◆ **EXERCISE AIM**: Wherever pictures appear in the listing below, leave them out, and copy exactly, and only, everything from the line with "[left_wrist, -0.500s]" down to the line with "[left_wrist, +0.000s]".

◆ **DATA FOR PROCESSING**:

----

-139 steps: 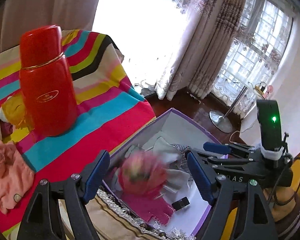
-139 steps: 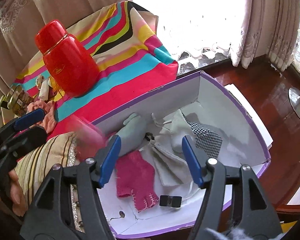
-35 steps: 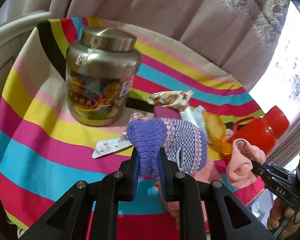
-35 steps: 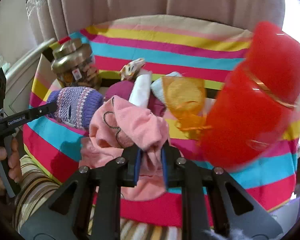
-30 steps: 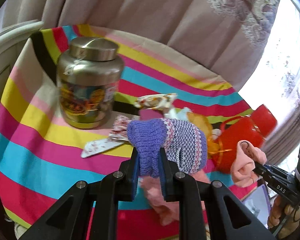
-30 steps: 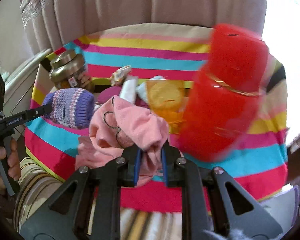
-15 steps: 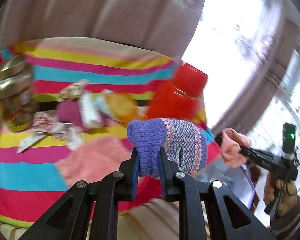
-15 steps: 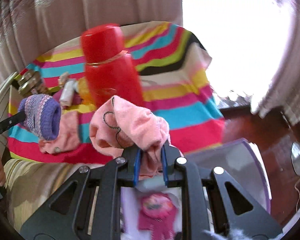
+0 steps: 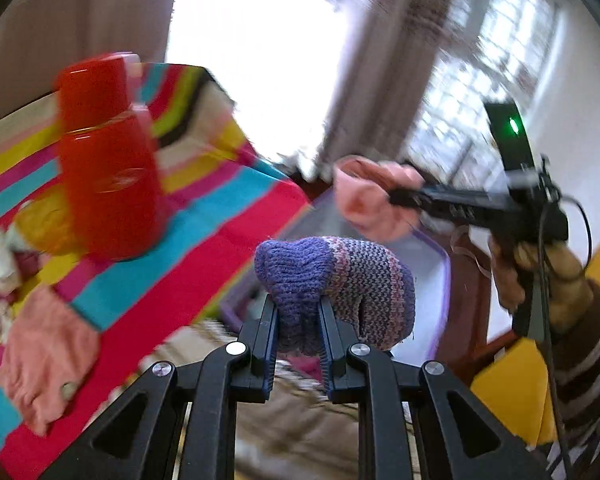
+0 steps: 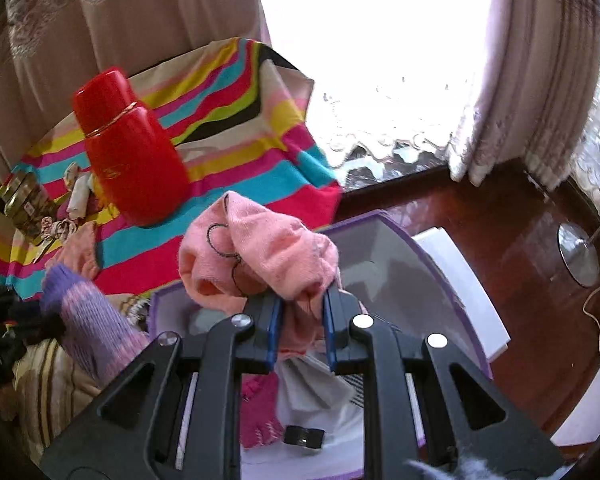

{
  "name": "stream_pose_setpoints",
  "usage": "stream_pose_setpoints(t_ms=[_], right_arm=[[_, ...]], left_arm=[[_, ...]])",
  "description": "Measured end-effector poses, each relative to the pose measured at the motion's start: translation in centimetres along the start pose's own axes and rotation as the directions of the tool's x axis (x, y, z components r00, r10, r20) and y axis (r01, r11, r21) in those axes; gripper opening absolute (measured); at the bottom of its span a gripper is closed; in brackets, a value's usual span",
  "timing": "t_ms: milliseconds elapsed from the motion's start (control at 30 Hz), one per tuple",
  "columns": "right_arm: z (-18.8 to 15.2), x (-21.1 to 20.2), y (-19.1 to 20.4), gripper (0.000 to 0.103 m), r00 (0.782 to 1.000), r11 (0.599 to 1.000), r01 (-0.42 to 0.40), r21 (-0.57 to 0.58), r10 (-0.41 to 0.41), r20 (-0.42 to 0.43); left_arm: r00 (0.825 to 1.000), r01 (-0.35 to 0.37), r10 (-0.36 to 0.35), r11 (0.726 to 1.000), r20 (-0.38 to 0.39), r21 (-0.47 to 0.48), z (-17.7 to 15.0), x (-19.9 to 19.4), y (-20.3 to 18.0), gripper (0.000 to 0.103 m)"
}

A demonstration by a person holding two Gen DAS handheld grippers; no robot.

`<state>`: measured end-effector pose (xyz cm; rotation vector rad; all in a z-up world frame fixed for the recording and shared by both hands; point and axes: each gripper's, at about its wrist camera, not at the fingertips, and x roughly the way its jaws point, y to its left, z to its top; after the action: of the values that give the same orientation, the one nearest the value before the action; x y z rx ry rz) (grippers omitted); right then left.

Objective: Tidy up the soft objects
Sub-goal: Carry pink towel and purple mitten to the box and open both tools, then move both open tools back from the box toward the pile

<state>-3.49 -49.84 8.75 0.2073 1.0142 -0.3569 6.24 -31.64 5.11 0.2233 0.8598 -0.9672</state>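
Since half a second ago both wrist views have swung off the striped cloth toward the box: in the left view the red flask, then at upper centre, now sits at upper left, and the box fills the centre behind the held mitten; in the right view the box has grown from a sliver at the lower edge to most of the lower half. Left gripper point(image 9: 298, 330): jaws drawn in narrow, clamped on the cuff of the purple knitted mitten point(image 9: 340, 284), which bulges up and to the right of the pads, over the near edge of the purple-rimmed box point(image 9: 446, 280). Right gripper point(image 10: 300, 328): jaws likewise narrow, pinching a fold of the pink sock point(image 10: 256, 256), which bunches above the fingertips, over the box's near left corner. In the left view that same sock shows at centre right, gripped at the other gripper's tip above the box's far side. Inside the box, lower centre of the right view: a magenta glove point(image 10: 258, 416), pale grey cloth point(image 10: 312, 392), and a small black clip point(image 10: 304, 436). Further out, the red flask point(image 10: 130, 164) stands on the striped cloth point(image 10: 236, 120) at upper left. Another pink garment point(image 9: 46, 356) lies flat on the cloth at lower left of the left view. Motion blur softens much of the left view.
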Motion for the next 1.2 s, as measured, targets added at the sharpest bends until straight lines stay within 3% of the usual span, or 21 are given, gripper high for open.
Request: stream_pose_setpoints(t_ms=[200, 333, 400, 600, 700, 800, 933, 1000, 1100, 1200], right_arm=[[-1.3, -0.3, -2.5, 0.021, 1.0, 0.999, 0.023, 0.036, -0.022, -0.017], [-2.3, -0.4, -3.7, 0.021, 0.999, 0.998, 0.032, 0.055, -0.03, -0.038], [-2.6, -0.3, -3.9, 0.021, 0.998, 0.998, 0.037, 0.056, -0.035, -0.047], [-3.8, 0.7, -4.1, 0.022, 0.993, 0.998, 0.04, 0.048, -0.035, -0.112], [-4.5, 1.2, -3.3, 0.026, 0.99, 0.999, 0.032, 0.029, -0.028, -0.137], [-4.9, 1.8, -2.4, 0.038, 0.985, 1.0, 0.031, 0.004, -0.03, -0.169], [-4.5, 1.5, -1.3, 0.069, 0.974, 0.989, 0.145, 0.015, -0.14, -0.176], [-3.9, 1.0, -0.1, 0.07, 0.965, 0.983, 0.186, 0.009, -0.181, -0.19], [-2.3, -0.6, 2.9, 0.071, 0.974, 0.987, 0.161, 0.0, -0.159, -0.162], [-0.9, -2.2, 8.0, 0.079, 0.971, 0.982, 0.164, -0.097, -0.178, -0.159]], left_arm=[[0.991, 0.069, -0.052, 0.989, -0.123, 0.133, -0.4, 3.0, -3.9, 0.021], [0.961, 0.131, -0.079, 0.974, -0.265, 0.185, -1.2, 5.6, -5.4, 0.037], [0.953, 0.117, -0.056, 0.975, -0.296, 0.191, -1.5, 6.2, -5.4, 0.046], [0.967, 0.084, -0.048, 0.987, -0.248, 0.137, -1.1, 4.9, -4.3, 0.061], [0.973, 0.067, -0.043, 0.993, -0.225, 0.098, -1.0, 4.0, -4.2, 0.061], [0.977, 0.05, -0.035, 0.997, -0.211, 0.066, -0.9, 3.6, -3.4, 0.061], [0.981, 0.009, -0.004, 1.0, -0.194, 0.024, -0.9, 3.4, -1.7, 0.061], [0.984, -0.01, 0.008, 1.0, -0.18, -0.011, -1.0, 2.9, -0.6, 0.061], [0.987, -0.057, 0.04, 0.993, -0.156, -0.102, -1.6, 1.4, 2.2, 0.061], [0.988, -0.108, 0.083, 0.972, -0.128, -0.206, -2.6, -0.6, 5.5, 0.061]])
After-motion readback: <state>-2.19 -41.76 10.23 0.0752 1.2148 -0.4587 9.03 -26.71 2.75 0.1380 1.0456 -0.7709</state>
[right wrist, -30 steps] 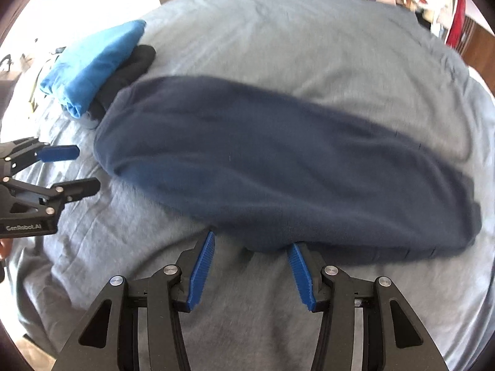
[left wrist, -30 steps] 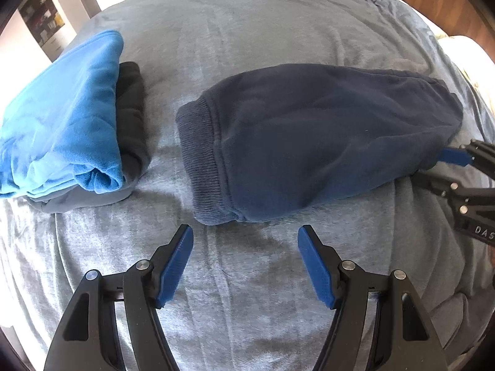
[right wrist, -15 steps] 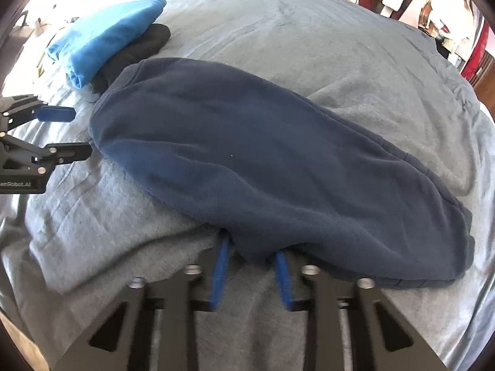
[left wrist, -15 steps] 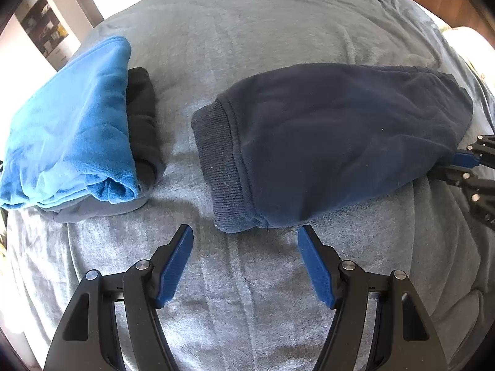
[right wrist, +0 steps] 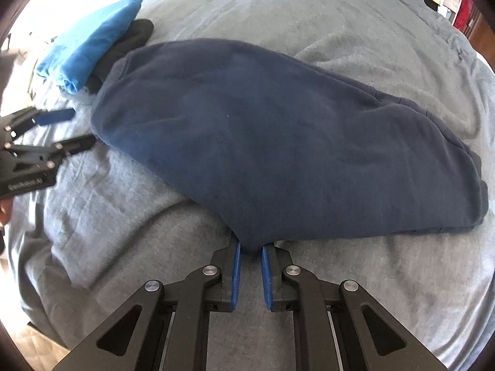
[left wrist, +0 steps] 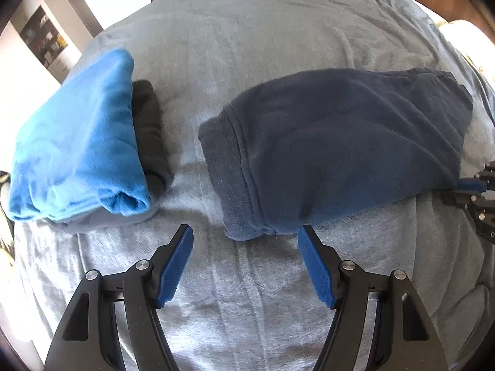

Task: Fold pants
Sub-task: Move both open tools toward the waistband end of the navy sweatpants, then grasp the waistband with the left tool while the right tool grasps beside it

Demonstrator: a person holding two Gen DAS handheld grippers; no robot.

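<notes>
Nearest in the right wrist view, the right gripper [right wrist: 250, 255] has its blue pads drawn almost together on a pinch of the near edge of the navy pants [right wrist: 278, 142]; the cloth bunches into a small downward fold between the pads. From that pinch the pants spread away and to both sides over the grey blanket [right wrist: 355, 31], already doubled into a long, flat shape, with stacked layered edges at the right end.

In the left wrist view, the left gripper [left wrist: 246, 241] hangs with its jaws well apart and nothing between them. It stands just short of the pants [left wrist: 340, 145], at their ribbed band [left wrist: 229, 173]: the right pad's tip sits right at the near edge of the cloth, while the left pad is over bare blanket [left wrist: 247, 31] to the left of the band. Whether the right tip actually touches the cloth cannot be told. At the pants' right near edge, the right gripper's blue tips [left wrist: 470, 184] disappear under the cloth.

To the left of the pants, a little apart from the band, lies a folded pile: bright blue cloth [left wrist: 80, 142] on top, a black garment [left wrist: 151, 130] beside and beneath it. Beyond the pants the blanket runs on to the far edge of the bed.
</notes>
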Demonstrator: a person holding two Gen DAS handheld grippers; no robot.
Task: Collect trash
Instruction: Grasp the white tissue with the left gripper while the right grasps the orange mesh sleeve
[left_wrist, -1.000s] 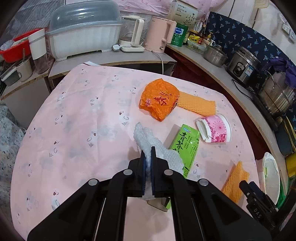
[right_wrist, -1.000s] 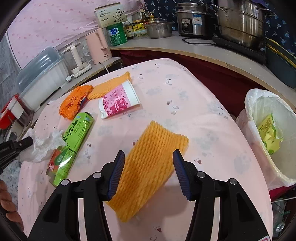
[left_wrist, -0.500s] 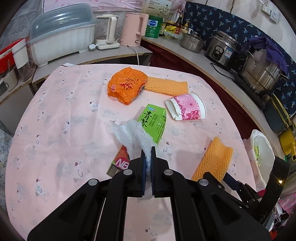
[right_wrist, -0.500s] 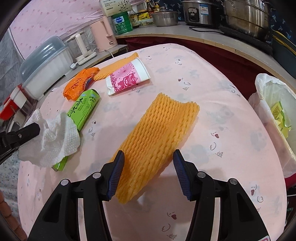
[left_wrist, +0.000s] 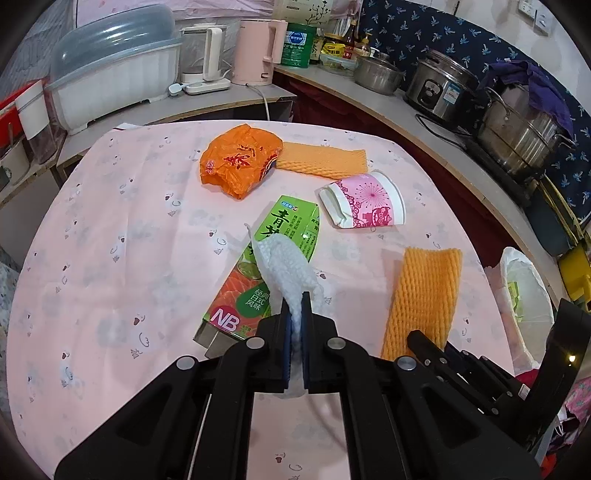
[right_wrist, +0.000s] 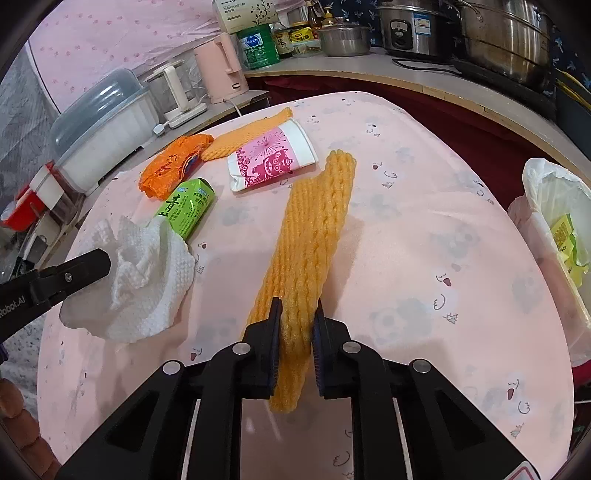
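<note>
Crumpled white paper towel — clamped in left gripper; long orange foam fruit net — pinched by right gripper above pink tablecloth.

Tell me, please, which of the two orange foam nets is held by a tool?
The near foam net, pinched in the right tool; the far foam net lies untouched beside the orange bag.

L gripper clamped tight, R gripper nearly closed, both pointing fwd, side by side.
</note>
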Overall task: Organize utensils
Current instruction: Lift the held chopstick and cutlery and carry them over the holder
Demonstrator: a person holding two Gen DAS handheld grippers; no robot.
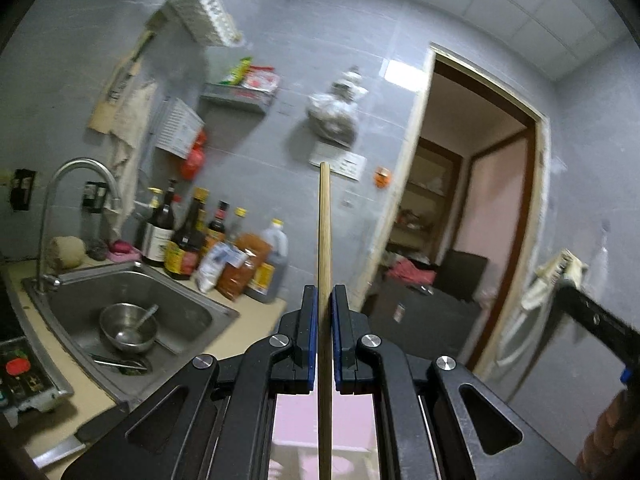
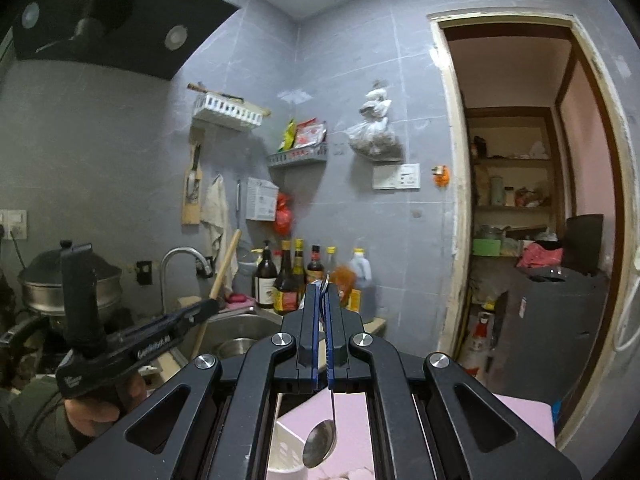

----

◆ **RESULT**:
[left_wrist, -0.500s] 
[right_wrist, -0.500s] 
[left_wrist, +0.000s] 

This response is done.